### WHAT YOU HAVE TO DO
Determine the count of lines in the data below that include the word "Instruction", and give nothing besides it.
** Opening GIVEN DATA block **
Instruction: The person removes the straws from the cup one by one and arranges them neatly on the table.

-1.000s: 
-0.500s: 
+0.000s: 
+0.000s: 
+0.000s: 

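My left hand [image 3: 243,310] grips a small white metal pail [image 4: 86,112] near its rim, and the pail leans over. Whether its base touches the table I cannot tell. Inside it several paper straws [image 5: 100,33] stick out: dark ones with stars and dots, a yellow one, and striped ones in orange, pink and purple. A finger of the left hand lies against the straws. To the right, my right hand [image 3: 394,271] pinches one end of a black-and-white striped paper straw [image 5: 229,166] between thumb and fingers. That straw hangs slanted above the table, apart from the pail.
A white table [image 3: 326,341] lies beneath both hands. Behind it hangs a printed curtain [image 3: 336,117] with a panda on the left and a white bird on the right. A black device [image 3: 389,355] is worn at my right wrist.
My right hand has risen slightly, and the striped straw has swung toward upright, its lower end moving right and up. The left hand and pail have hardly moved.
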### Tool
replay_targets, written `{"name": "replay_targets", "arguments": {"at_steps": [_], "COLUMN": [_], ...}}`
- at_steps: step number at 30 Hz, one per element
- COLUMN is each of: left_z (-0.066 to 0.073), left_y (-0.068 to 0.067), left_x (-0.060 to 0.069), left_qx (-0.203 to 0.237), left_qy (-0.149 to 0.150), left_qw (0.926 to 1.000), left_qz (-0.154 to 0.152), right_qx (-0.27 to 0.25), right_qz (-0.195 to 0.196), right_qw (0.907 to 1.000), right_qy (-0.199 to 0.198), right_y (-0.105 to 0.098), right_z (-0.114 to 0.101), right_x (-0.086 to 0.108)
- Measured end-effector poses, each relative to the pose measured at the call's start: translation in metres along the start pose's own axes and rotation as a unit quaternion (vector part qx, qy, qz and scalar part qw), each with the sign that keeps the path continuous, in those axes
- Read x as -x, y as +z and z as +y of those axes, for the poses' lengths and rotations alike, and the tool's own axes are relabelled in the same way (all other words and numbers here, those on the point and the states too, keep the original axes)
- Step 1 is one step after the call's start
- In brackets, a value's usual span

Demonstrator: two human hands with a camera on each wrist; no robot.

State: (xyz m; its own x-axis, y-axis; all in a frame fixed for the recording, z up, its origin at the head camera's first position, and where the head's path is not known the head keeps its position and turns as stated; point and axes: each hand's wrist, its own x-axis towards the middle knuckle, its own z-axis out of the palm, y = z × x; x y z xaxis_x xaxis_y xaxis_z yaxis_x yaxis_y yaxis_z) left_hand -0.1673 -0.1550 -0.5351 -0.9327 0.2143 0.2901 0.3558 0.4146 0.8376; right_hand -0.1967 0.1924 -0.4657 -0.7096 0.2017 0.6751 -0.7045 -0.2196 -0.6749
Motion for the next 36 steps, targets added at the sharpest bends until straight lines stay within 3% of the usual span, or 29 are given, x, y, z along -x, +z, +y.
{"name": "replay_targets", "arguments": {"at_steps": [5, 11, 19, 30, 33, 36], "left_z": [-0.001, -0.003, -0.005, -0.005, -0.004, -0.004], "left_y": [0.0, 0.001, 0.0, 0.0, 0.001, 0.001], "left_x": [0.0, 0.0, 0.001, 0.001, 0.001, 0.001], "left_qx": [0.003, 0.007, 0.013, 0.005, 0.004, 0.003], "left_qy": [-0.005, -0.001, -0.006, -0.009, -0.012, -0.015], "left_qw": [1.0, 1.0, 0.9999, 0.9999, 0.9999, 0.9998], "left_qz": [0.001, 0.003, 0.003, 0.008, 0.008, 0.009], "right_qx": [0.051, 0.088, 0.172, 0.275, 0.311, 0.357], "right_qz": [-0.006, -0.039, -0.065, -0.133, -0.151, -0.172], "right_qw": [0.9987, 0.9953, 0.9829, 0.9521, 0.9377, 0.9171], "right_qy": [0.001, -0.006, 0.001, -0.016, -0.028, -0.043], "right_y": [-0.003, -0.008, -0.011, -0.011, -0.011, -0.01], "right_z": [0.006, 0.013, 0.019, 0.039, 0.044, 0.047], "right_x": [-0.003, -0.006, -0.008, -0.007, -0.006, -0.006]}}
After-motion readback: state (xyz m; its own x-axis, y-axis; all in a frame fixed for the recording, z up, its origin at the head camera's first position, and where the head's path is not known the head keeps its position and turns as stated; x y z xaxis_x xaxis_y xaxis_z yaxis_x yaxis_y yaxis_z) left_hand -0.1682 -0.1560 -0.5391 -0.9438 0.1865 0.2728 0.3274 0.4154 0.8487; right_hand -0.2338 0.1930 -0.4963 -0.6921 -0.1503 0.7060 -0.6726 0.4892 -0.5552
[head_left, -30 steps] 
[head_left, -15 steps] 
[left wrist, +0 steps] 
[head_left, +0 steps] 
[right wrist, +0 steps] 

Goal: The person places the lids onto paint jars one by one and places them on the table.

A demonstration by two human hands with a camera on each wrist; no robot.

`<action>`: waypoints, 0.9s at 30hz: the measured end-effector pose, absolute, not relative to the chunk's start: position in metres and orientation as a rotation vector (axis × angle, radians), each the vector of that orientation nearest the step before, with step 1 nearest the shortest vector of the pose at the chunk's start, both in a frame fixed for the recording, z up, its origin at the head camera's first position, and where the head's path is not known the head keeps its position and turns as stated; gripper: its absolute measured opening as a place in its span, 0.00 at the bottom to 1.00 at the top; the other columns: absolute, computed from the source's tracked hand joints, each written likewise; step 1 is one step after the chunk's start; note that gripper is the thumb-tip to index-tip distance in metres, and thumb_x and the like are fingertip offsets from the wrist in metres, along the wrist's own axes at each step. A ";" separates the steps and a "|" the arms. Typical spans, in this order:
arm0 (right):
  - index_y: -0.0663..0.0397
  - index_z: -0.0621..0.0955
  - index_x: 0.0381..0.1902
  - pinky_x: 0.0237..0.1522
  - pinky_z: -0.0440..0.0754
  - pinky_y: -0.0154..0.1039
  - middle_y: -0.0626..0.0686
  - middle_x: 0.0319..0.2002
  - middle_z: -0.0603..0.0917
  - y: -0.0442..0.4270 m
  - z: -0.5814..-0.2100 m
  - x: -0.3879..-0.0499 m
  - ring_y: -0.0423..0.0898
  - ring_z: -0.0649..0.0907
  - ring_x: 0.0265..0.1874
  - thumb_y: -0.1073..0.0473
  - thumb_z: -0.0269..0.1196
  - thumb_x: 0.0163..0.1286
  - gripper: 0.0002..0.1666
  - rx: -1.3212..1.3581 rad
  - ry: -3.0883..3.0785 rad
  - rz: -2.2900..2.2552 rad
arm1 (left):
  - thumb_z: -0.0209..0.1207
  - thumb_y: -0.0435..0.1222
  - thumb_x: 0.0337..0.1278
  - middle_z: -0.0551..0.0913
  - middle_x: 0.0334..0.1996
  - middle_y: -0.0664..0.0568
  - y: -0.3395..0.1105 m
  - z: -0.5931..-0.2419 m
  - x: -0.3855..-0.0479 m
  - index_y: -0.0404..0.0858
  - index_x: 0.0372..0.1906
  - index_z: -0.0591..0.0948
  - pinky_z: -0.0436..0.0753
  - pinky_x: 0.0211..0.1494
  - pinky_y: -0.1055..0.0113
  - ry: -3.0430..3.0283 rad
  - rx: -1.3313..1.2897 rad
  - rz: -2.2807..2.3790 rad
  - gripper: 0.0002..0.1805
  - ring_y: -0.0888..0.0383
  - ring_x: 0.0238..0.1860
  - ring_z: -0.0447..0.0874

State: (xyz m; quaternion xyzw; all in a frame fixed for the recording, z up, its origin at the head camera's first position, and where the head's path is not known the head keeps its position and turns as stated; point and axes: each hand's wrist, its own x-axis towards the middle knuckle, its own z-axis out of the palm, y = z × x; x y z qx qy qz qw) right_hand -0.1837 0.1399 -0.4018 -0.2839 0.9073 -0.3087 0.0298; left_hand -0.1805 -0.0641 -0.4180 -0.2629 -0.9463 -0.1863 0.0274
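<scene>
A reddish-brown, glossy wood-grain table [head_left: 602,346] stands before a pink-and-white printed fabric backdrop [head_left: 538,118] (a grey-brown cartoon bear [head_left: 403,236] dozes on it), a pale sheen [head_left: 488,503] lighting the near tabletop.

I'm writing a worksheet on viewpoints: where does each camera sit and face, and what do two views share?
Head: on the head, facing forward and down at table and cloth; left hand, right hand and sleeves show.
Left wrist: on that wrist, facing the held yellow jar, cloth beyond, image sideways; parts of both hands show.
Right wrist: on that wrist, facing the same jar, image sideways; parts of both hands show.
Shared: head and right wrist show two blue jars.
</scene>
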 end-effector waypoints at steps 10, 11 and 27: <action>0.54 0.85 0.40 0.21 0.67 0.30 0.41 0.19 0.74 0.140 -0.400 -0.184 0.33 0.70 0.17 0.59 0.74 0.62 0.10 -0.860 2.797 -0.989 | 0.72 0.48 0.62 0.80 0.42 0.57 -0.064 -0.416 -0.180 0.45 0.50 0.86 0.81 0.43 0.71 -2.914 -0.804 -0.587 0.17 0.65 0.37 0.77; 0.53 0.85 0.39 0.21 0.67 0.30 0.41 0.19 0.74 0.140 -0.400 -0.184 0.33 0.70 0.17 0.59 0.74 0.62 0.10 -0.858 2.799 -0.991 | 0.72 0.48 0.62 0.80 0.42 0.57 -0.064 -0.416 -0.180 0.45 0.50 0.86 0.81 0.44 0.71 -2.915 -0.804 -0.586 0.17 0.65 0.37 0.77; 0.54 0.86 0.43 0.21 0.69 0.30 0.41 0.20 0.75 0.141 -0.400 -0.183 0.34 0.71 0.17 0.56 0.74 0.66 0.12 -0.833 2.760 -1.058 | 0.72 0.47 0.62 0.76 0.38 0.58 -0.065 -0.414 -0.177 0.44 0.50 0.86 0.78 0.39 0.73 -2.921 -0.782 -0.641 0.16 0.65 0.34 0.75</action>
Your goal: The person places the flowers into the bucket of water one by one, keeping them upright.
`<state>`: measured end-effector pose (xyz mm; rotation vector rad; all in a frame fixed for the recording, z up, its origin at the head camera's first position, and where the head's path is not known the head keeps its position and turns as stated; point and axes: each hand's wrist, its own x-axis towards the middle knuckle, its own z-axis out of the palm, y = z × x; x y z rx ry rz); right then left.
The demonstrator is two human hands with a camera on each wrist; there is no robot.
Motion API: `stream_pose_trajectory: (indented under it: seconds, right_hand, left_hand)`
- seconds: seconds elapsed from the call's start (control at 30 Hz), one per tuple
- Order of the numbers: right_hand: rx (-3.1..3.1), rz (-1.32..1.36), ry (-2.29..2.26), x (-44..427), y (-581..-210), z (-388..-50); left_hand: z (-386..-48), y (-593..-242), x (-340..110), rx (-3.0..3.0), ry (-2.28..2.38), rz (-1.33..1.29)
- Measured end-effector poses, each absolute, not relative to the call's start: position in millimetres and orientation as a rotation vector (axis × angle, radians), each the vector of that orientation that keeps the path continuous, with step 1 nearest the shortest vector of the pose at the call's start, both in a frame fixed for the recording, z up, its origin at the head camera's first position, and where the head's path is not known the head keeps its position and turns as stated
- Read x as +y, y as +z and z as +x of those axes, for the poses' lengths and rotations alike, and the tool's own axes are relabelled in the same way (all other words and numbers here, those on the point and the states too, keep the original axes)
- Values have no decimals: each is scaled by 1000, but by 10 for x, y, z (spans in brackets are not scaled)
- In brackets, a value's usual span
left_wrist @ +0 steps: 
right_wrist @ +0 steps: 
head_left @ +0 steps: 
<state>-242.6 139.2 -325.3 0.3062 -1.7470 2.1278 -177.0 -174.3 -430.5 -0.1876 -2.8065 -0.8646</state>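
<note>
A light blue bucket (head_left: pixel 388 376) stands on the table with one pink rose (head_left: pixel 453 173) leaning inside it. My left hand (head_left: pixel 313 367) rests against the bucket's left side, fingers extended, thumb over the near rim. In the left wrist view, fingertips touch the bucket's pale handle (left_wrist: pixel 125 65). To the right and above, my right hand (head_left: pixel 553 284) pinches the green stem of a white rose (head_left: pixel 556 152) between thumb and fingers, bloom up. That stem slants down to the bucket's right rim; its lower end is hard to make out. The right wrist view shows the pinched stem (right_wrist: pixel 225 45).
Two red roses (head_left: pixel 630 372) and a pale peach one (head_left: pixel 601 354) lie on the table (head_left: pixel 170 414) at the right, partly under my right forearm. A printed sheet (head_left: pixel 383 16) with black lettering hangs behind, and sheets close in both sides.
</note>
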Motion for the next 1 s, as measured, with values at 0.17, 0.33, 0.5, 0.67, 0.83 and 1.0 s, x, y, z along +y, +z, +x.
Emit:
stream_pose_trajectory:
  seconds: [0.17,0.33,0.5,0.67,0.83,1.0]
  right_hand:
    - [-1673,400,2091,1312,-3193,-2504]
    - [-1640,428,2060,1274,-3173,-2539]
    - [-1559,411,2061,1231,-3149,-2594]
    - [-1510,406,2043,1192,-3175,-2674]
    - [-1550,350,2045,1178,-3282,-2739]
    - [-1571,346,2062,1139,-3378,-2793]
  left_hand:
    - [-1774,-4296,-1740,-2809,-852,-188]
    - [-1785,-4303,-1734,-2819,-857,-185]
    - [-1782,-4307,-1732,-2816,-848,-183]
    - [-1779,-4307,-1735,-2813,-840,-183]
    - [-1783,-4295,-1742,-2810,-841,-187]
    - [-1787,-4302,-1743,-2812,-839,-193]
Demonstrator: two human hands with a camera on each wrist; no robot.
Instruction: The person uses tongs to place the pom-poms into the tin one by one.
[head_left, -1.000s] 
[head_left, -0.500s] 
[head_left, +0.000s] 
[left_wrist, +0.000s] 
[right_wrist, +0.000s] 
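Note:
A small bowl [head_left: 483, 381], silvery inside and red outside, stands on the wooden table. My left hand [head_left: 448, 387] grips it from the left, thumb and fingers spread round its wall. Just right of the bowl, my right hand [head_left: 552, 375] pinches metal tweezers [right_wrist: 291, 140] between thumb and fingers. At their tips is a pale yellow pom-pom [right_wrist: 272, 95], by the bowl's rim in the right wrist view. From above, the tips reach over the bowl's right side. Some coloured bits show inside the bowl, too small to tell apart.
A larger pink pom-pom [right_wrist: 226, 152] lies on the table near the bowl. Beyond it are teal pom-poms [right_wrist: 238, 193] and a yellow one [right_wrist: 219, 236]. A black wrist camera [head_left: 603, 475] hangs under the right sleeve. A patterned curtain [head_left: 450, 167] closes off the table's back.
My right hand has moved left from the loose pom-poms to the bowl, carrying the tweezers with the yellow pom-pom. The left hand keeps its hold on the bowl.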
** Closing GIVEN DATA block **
### SOLUTION FOR THIS PROBLEM
2